Re: [PATCH] zram: do not lookup algorithm in backends table

From: Sergey Senozhatsky
Date: Wed Jun 22 2022 - 11:20:13 EST


On (22/06/22 11:35), Sergey Senozhatsky wrote:
> Always use crypto_has_comp() so that crypto can lookup module,
> call usermodhelper to load the modules, wait for usermodhelper
> to finish and so on. Otherwise crypto will do all of these steps
> under CPU hot-plug lock and this looks like too much stuff to
> handle under the CPU hot-plug lock. Besides this can end up in
> a deadlock when usermodhelper triggers a code path that attempts
> to lock the CPU hot-plug lock, that zram already holds.
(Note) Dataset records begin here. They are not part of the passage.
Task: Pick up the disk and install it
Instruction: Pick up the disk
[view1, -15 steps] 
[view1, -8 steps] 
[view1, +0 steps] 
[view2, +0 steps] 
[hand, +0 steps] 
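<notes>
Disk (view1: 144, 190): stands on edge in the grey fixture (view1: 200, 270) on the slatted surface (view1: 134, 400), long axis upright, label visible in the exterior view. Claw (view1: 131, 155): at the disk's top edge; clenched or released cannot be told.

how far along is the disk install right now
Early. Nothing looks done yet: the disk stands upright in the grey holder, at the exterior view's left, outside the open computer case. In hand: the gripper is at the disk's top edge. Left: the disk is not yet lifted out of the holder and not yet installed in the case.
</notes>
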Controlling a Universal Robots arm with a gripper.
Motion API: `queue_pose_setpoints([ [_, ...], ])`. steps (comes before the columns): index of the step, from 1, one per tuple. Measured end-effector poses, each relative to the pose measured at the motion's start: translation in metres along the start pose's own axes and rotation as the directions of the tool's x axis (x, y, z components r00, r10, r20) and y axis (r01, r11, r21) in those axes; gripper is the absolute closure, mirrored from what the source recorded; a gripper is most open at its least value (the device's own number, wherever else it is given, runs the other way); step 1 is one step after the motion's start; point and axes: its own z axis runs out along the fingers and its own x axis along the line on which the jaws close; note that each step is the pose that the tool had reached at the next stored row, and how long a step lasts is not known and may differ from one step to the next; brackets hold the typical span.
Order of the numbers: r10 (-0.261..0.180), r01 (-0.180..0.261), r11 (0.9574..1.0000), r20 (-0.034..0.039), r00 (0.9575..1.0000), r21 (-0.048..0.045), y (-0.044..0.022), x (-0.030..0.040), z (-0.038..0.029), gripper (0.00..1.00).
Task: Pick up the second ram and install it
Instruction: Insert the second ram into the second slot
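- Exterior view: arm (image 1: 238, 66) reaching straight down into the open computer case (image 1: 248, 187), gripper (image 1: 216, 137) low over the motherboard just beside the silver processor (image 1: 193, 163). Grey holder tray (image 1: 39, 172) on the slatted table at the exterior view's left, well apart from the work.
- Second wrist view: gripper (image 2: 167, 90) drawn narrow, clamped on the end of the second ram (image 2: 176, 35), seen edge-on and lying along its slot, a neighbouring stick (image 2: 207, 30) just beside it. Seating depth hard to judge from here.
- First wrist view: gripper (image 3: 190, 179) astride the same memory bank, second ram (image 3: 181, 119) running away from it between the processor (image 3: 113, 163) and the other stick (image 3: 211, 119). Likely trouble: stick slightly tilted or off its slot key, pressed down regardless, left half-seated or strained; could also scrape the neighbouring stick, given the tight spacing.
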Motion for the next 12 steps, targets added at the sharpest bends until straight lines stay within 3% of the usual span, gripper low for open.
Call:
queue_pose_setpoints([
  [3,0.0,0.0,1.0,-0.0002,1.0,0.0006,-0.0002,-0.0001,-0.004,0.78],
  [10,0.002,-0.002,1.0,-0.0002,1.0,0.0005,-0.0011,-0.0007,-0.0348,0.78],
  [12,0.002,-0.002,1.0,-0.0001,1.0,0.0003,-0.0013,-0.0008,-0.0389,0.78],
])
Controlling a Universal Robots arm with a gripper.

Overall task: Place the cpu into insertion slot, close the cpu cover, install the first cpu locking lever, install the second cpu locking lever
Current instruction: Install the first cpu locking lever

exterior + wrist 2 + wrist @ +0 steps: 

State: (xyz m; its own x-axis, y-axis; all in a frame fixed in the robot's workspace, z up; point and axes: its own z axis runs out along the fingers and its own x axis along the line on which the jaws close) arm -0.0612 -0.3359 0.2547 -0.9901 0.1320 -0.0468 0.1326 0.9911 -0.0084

And we think that we (not exactly "we", our partners) actually
see a deadlock. It goes something like this:

- path A. zram grabs CPU hot-plug lock, execs /sbin/modprobe from crypto
and waits for modprobe to finish

disksize_store
zcomp_create
__cpuhp_state_add_instance
__cpuhp_state_add_instance_cpuslocked
zcomp_cpu_up_prepare
crypto_alloc_base
crypto_alg_mod_lookup
call_usermodehelper_exec
wait_for_completion_killable
do_wait_for_common
schedule

- path B. async work kthread that brings in scsi device. It wants to
register CPUHP states at some point, and it needs the CPU hot-plug
lock for that, which is owned by zram.

async_run_entry_fn
scsi_probe_and_add_lun
scsi_mq_alloc_queue
blk_mq_init_queue
blk_mq_init_allocated_queue
blk_mq_realloc_hw_ctxs
__cpuhp_state_add_instance
__cpuhp_state_add_instance_cpuslocked
mutex_lock
schedule

- path C. modprobe sleeps, waiting for all aync works to finish.

load_module
do_init_module
async_synchronize_full
async_synchronize_cookie_domain
schedule

And none can make any progress.

So I think we need to move crypto_alg_mod_lookup()->call_usermodehelper_exec()
out of CPU hot-plug lock and pre-load modules in advance, before we grab the
hot-plug lock.